I critici ribattono che la Russia sta solo fingendo di affrontare le preoccupazioni dei tatari di Crimea. In realtà, dicono, c’è stata una decuplicazione del numero di tartari in posizioni di autorità in Crimea, perché il Mejlis (Assemblea) tartaro di Crimea è ora fuorilegge e i tartari devono candidarsi all’interno di diversi partiti. Probabilmente non ha aiutato la popolarità complessiva del Mejlis in Crimea, tuttavia, il fatto che alcuni dei suoi leader in esilioin Ucraina appoggino le politiche del governo ucraino, che includono la possibile deportazione di diverse centinaia di migliaia di residenti russi della penisola.
Per essere chiari, la perdita della Crimea deriva direttamente dall’annessione illegale della Russia, ma, come ha riconosciuto nel 2019 il primo Presidente dell’Ucraina, Leonid Kravchuk, è stata alimentata da anni di «attacchi molto aggressivi di una regione [Galizia nell’Ucraina occidentale – NP], che spesso crede che la sua ideologia sia la più corretta, la più essenziale per il popolo ucraino; [e] incontra l’opposizione di tutte le regioni dell’Ucraina che hanno un’ideologia diversa, o forse punti di vista diversi, per essere più precisi, sulla situazione in Ucraina».

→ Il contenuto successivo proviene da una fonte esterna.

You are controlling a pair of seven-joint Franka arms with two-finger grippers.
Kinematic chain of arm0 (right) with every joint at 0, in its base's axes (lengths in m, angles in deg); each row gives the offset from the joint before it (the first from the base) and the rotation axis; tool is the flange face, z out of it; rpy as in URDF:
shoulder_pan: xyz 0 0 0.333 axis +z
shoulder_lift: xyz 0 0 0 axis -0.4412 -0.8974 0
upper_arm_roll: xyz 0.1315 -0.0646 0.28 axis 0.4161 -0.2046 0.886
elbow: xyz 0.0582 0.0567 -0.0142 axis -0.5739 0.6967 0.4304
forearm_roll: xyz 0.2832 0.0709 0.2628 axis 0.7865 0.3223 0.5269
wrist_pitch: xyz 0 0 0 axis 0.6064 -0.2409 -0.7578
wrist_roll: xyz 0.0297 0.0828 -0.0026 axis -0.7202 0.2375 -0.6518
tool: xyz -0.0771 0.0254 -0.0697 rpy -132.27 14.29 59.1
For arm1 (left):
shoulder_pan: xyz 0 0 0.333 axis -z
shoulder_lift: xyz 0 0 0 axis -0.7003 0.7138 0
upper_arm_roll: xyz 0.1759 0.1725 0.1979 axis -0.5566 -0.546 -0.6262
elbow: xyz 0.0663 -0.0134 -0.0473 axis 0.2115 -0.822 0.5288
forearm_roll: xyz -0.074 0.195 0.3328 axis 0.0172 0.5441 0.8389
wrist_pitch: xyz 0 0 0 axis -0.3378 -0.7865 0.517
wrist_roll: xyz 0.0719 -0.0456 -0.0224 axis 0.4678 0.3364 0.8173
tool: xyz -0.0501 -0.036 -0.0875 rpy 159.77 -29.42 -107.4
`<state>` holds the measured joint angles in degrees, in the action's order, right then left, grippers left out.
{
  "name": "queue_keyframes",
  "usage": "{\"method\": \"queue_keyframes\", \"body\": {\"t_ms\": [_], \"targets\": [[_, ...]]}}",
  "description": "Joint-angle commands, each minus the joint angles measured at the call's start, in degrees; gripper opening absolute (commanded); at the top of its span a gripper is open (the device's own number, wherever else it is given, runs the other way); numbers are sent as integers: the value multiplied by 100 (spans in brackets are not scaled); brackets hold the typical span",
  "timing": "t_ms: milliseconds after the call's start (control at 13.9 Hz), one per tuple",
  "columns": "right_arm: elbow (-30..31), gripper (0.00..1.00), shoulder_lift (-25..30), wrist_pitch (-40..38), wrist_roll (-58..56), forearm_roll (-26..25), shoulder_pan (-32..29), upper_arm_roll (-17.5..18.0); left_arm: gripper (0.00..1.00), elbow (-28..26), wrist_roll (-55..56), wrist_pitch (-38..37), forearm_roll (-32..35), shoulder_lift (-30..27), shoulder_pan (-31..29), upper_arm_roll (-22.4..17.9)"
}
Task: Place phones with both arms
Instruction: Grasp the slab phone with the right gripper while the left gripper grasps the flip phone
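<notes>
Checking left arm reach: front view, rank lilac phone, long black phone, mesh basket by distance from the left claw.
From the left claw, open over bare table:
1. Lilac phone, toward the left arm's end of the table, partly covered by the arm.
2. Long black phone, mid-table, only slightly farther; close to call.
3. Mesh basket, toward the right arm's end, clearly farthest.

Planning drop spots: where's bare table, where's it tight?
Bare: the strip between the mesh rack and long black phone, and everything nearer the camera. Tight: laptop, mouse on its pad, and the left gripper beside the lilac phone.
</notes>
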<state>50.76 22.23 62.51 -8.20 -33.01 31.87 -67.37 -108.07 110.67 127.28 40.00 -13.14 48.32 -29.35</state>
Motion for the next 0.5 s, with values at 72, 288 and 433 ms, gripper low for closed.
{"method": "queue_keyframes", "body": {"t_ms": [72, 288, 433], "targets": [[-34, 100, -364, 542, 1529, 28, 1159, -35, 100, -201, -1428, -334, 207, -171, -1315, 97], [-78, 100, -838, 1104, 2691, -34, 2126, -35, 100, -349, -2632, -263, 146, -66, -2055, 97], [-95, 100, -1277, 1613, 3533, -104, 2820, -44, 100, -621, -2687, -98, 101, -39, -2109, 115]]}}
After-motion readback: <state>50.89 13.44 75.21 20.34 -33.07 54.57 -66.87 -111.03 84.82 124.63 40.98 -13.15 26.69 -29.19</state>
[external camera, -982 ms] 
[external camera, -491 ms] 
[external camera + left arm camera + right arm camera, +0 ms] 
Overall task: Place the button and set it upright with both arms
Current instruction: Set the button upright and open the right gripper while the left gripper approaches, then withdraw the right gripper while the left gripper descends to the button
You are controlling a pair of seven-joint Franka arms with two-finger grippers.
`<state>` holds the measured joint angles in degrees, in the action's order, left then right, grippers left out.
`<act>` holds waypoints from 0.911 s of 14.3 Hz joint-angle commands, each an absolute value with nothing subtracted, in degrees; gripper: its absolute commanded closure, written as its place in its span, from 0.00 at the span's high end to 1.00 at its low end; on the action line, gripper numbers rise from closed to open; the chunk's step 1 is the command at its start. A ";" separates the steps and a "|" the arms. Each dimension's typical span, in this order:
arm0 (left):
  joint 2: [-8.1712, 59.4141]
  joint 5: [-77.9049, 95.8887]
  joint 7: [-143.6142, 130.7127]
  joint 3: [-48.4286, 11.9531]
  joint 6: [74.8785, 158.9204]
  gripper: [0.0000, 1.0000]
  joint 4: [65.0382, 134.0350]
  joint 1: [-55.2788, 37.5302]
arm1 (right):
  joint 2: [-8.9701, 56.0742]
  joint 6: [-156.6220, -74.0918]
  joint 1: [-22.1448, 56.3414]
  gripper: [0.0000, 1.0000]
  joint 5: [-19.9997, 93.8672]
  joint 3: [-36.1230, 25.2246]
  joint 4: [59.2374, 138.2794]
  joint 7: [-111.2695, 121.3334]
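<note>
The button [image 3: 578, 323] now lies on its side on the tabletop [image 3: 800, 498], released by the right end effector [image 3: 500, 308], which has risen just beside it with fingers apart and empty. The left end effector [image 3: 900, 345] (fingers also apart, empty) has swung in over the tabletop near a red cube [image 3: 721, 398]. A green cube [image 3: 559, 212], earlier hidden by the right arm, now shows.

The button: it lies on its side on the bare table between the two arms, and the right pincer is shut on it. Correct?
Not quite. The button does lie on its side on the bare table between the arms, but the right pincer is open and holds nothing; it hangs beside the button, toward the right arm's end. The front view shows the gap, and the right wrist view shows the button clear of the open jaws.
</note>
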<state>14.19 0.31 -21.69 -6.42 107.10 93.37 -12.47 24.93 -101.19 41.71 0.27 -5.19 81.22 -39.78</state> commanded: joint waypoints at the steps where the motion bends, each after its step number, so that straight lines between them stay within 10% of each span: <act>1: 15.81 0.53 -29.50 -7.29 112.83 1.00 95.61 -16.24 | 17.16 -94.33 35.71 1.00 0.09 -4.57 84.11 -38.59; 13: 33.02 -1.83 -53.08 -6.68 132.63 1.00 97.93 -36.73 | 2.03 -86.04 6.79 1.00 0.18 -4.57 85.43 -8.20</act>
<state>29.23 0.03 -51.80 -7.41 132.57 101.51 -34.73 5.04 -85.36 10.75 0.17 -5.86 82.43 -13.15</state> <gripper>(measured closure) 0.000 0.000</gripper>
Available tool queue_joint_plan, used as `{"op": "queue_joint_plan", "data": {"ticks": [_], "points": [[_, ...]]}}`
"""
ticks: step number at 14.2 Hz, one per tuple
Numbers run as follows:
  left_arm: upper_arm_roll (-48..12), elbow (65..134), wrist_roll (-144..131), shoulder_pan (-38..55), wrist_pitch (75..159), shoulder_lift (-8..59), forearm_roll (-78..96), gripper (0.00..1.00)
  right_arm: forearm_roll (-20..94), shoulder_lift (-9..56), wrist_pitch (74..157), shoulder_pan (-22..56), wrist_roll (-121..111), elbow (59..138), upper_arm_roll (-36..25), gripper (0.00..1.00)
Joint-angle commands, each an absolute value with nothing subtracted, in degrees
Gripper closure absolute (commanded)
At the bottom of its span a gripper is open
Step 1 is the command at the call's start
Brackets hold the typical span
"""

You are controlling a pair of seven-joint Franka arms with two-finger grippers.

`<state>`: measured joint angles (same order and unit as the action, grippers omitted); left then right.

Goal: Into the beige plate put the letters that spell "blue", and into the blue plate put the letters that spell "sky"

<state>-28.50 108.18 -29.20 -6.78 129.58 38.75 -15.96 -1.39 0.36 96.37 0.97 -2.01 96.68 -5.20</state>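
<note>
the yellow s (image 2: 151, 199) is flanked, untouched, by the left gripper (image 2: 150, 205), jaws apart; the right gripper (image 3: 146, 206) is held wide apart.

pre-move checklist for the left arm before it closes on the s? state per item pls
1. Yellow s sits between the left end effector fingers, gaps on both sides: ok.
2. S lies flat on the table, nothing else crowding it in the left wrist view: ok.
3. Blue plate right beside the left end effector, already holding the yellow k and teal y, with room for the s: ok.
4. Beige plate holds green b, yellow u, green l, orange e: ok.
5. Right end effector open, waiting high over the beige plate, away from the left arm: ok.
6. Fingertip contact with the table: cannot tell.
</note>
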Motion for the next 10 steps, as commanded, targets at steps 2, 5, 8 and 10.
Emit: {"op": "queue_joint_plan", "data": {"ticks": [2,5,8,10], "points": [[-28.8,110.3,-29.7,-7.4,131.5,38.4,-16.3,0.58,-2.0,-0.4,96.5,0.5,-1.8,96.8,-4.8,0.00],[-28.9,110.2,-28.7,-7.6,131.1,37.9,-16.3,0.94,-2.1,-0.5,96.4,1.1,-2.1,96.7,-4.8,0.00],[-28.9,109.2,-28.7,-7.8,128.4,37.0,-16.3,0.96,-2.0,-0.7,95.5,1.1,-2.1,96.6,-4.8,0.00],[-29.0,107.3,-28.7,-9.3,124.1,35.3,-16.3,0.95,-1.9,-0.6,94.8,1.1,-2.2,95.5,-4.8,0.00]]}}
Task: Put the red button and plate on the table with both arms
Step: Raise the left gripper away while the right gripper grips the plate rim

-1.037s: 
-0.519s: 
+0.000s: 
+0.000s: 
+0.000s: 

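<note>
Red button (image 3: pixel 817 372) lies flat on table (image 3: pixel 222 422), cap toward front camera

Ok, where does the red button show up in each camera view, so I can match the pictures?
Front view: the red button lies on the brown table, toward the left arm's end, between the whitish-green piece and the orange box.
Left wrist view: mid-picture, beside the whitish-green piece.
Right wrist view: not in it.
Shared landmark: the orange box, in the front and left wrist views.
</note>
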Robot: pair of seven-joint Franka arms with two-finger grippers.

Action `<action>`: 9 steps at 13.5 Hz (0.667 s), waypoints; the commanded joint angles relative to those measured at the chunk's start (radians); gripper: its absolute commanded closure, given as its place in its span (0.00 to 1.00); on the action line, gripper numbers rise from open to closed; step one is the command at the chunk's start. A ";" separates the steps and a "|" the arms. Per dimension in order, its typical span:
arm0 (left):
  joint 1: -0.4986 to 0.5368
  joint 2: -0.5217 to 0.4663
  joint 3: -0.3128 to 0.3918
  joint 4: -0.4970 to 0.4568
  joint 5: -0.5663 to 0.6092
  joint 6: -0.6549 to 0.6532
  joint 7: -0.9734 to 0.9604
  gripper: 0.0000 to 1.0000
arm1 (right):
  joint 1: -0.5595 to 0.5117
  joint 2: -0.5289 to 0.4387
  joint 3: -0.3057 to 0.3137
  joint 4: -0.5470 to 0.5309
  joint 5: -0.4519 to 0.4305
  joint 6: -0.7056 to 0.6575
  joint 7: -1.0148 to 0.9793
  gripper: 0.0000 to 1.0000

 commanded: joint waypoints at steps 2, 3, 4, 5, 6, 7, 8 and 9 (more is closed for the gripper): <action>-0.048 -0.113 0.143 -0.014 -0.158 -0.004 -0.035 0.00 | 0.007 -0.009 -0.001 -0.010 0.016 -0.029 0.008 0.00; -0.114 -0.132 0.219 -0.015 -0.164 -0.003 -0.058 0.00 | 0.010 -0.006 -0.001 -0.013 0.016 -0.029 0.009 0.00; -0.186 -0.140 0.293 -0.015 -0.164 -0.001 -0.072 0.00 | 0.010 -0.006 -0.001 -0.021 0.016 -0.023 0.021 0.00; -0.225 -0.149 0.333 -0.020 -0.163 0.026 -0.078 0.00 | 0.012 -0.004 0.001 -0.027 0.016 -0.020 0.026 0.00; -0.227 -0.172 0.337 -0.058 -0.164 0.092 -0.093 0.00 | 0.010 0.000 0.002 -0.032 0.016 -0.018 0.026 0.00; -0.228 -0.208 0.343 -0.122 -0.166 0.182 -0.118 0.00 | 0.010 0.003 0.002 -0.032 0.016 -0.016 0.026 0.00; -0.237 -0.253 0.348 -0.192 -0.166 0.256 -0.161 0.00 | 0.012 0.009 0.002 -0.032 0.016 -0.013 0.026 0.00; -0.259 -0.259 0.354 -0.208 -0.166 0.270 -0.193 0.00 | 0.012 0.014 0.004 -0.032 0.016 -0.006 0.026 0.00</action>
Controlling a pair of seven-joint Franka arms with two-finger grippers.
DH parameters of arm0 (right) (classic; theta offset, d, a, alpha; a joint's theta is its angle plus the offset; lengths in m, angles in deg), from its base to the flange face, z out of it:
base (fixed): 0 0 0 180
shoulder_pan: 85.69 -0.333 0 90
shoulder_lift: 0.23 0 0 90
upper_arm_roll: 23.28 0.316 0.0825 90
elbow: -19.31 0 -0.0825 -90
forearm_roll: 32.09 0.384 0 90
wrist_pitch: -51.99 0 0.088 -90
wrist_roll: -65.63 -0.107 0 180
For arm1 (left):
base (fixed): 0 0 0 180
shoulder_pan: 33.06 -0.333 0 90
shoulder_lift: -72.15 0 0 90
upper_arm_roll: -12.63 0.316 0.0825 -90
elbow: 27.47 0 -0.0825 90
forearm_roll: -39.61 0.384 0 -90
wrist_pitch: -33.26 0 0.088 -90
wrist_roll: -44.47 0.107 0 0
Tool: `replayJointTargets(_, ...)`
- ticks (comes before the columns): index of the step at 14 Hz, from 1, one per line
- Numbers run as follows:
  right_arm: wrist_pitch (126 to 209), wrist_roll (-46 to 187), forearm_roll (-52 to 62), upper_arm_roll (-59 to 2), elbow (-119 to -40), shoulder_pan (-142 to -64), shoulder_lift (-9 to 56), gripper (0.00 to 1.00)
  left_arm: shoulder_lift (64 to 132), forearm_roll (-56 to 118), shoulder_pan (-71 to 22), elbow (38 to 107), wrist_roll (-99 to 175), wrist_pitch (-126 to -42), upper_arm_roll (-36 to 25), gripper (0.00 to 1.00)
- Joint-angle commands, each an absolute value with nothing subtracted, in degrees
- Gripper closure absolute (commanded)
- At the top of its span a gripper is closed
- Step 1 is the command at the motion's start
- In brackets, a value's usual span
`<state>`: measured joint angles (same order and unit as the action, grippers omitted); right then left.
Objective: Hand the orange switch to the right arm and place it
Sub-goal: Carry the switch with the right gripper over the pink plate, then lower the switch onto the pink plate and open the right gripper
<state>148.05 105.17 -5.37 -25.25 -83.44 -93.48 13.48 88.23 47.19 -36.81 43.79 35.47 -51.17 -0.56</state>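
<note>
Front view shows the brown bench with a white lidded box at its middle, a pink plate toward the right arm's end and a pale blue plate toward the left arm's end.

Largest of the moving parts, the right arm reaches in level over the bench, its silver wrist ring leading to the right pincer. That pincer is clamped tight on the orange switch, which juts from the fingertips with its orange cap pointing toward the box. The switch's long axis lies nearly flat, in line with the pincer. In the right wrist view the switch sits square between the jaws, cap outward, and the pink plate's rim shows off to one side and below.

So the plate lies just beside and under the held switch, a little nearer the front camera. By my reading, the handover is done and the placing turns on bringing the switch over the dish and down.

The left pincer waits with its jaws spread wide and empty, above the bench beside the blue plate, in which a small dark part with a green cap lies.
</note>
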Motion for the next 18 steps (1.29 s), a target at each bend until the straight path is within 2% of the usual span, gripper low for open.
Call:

Per riconquistare la loro lealtà, Kiev dovrà riconoscere il ruolo che le sue stesse politiche, in particolare l’ucrainizzazione forzata, hanno svolto nella frattura della società ucraina, o affrontare la prospettiva che la riconquista di questi territori si tradurrà in un nuovo ciclo di violenza, a un certo punto in futuro.